Problem requirements: Lines from the beginning of the material below through the line that has "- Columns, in" are to be reproduced exactly, but pictures are not.

Given material:

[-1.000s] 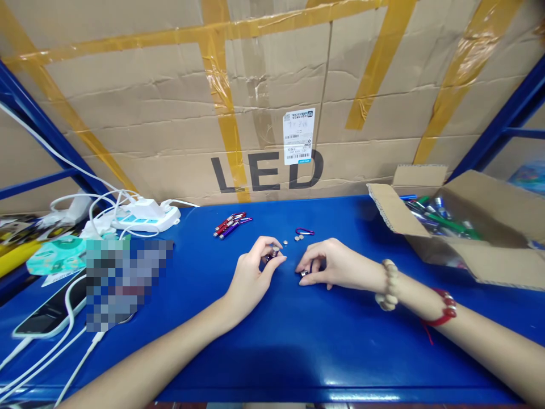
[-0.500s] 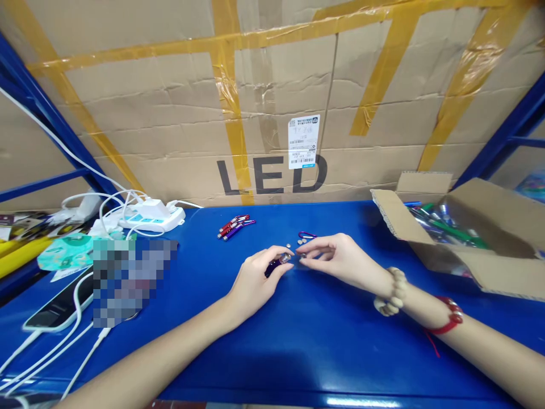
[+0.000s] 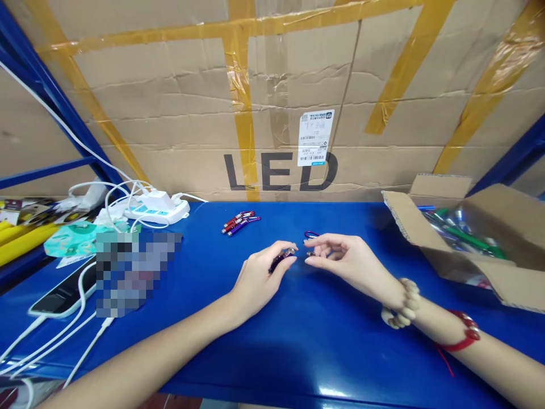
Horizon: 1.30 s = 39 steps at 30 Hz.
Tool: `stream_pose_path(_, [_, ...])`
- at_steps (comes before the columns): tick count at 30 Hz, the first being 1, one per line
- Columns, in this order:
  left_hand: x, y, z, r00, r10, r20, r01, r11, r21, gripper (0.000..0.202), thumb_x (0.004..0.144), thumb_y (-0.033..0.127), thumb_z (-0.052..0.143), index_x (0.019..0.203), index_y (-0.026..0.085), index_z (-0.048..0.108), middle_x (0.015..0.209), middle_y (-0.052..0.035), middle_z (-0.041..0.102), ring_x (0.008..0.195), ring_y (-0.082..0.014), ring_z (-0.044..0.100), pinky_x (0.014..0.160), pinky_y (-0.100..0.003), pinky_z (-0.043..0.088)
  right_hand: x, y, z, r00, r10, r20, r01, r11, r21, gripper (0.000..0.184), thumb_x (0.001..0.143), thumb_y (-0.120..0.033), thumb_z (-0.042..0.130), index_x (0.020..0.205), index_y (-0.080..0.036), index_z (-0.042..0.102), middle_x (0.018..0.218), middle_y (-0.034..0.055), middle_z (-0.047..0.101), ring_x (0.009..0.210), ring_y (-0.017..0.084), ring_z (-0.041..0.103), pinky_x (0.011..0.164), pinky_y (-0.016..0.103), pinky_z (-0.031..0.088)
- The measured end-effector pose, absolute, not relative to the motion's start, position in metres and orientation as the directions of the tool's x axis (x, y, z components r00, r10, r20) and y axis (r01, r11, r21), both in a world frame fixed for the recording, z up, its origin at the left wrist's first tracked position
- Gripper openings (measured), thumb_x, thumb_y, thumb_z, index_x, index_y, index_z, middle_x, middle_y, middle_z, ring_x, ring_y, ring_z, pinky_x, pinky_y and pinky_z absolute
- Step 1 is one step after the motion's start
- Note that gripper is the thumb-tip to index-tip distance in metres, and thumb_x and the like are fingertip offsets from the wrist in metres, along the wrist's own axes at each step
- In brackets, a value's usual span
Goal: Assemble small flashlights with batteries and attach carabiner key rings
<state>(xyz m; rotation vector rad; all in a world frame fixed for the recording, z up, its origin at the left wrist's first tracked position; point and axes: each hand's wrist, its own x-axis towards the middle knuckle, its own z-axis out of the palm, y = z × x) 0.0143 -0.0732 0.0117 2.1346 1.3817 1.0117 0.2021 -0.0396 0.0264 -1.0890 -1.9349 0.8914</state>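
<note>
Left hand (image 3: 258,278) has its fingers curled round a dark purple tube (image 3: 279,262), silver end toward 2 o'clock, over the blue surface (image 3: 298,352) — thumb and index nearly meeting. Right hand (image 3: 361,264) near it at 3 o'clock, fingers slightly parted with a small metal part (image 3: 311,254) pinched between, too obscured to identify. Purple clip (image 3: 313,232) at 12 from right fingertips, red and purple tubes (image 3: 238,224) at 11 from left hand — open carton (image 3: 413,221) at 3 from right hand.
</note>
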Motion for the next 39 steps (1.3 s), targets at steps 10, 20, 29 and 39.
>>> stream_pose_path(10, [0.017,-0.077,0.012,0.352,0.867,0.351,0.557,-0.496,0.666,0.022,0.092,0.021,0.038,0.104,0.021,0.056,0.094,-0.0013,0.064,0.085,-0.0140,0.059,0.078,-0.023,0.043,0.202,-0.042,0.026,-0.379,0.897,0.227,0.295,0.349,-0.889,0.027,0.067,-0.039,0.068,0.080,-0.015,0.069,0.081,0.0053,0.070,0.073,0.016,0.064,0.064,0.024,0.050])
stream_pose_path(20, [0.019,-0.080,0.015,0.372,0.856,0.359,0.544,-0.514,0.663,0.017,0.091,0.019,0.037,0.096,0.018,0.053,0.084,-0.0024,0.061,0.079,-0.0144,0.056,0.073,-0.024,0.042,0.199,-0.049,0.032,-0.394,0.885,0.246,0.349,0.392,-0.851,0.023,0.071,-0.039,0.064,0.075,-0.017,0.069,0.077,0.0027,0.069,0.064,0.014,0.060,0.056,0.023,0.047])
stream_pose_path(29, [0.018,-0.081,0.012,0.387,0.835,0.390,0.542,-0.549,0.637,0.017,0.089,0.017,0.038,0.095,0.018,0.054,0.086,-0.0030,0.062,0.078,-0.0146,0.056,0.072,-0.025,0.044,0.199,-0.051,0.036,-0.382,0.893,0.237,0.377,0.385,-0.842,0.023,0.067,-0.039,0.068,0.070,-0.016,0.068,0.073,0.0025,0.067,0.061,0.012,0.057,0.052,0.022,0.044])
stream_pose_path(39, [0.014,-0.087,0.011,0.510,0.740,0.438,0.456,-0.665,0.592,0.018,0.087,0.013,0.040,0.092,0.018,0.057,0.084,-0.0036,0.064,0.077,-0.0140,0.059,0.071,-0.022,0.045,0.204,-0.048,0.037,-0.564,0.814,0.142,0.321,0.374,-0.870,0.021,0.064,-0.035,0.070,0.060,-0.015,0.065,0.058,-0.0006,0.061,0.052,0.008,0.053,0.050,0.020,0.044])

Task output:
[-1.000s] 
[-0.500s] 
[+0.000s] 
Horizon: 1.30 s = 39 steps at 30 Hz.
Tool: `stream_pose_path(_, [_, ...])`
- at_steps (comes before the columns): tick count at 30 Hz, the first being 1, one per line
- Columns, in this order:

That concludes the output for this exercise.